*** Begin section ***

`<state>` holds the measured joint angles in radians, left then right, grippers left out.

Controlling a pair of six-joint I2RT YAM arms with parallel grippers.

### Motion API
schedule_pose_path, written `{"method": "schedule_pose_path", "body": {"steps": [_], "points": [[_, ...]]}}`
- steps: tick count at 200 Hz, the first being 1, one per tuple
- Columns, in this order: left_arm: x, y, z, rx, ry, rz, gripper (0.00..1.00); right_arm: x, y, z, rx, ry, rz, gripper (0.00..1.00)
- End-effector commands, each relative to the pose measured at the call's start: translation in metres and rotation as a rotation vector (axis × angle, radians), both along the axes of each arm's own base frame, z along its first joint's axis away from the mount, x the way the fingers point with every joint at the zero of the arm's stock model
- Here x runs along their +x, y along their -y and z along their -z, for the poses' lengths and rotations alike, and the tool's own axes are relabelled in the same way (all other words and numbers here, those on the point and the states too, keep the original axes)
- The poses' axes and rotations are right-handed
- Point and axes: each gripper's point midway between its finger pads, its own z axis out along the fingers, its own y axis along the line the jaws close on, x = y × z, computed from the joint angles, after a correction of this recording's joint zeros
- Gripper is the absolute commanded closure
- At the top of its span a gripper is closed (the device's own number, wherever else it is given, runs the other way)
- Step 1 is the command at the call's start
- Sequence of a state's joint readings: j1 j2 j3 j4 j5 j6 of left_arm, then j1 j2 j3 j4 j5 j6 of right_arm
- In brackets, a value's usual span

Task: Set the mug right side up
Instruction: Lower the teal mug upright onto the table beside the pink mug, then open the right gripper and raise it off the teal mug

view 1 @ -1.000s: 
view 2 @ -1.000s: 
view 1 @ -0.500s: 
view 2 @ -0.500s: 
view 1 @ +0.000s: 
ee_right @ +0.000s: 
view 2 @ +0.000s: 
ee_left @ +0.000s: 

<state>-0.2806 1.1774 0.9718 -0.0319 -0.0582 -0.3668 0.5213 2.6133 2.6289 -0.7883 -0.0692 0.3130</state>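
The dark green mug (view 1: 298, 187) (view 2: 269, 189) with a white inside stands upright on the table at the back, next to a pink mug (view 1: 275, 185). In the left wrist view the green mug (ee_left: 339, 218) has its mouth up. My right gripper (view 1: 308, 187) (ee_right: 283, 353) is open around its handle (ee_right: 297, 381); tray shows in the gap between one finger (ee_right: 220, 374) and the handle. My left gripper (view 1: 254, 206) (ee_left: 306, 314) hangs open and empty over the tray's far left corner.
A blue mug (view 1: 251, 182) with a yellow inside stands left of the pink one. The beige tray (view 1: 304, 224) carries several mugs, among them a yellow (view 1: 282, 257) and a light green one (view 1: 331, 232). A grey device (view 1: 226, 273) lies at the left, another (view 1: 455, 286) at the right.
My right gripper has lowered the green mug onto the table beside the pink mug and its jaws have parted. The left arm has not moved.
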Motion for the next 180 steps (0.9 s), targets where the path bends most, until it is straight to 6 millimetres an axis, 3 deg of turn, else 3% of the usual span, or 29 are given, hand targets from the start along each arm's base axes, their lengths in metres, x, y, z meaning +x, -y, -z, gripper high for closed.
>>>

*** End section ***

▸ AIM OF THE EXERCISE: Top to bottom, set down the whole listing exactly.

▸ COMPLETED TASK:
`<state>` holds the measured joint angles in radians, left then right, grippers left out.

Controlling a pair of six-joint I2RT YAM arms with parallel grippers.

### Motion API
schedule_pose_path, written `{"method": "schedule_pose_path", "body": {"steps": [_], "points": [[_, ...]]}}`
- steps: tick count at 200 Hz, the first being 1, one per tuple
- Columns, in this order: left_arm: x, y, z, rx, ry, rz, gripper (0.00..1.00); right_arm: x, y, z, rx, ry, rz, gripper (0.00..1.00)
- End-effector commands, each relative to the pose measured at the call's start: translation in metres and rotation as a rotation vector (axis × angle, radians), both along the axes of each arm's own base frame, z along its first joint's axis away from the mount, x the way the fingers point with every joint at the zero of the arm's stock model
- Here x runs along their +x, y along their -y and z along their -z, for the poses' lengths and rotations alike, and the tool's own axes are relabelled in the same way (all other words and numbers here, those on the point and the states too, keep the original axes)
- The poses' axes and rotations are right-handed
- Point and axes: each gripper's point midway between its finger pads, its own z axis out along the fingers, its own y axis along the line the jaws close on, x = y × z, computed from the joint angles, after a correction of this recording's joint zeros
- Gripper is the absolute commanded closure
- At the top of its span a gripper is closed (the device's own number, wherever else it is given, runs the other way)
- Step 1 is the command at the call's start
- Sequence of a state's joint readings: j1 j2 j3 j4 j5 j6 of left_arm, then j1 j2 j3 j4 j5 j6 of right_arm
- In brackets, a value's usual span

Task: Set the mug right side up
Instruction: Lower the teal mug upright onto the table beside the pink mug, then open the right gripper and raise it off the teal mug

view 1 @ -1.000s: 
view 2 @ -1.000s: 
view 1 @ -0.500s: 
view 2 @ -0.500s: 
view 1 @ +0.000s: 
ee_right @ +0.000s: 
view 2 @ +0.000s: 
ee_left @ +0.000s: 

<state>-0.2806 1.1774 0.9718 -0.0319 -0.0582 -0.3668 0.5213 2.6133 2.6289 -0.7883 -0.0692 0.3130</state>
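The dark green mug (view 1: 298, 187) (view 2: 269, 189) with a white inside stands upright on the table at the back, next to a pink mug (view 1: 275, 185). In the left wrist view the green mug (ee_left: 339, 218) has its mouth up. My right gripper (view 1: 308, 187) (ee_right: 283, 353) is open around its handle (ee_right: 297, 381); tray shows in the gap between one finger (ee_right: 220, 374) and the handle. My left gripper (view 1: 254, 206) (ee_left: 306, 314) hangs open and empty over the tray's far left corner.
A blue mug (view 1: 251, 182) with a yellow inside stands left of the pink one. The beige tray (view 1: 304, 224) carries several mugs, among them a yellow (view 1: 282, 257) and a light green one (view 1: 331, 232). A grey device (view 1: 226, 273) lies at the left, another (view 1: 455, 286) at the right.
My right gripper has lowered the green mug onto the table beside the pink mug and its jaws have parted. The left arm has not moved.
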Motion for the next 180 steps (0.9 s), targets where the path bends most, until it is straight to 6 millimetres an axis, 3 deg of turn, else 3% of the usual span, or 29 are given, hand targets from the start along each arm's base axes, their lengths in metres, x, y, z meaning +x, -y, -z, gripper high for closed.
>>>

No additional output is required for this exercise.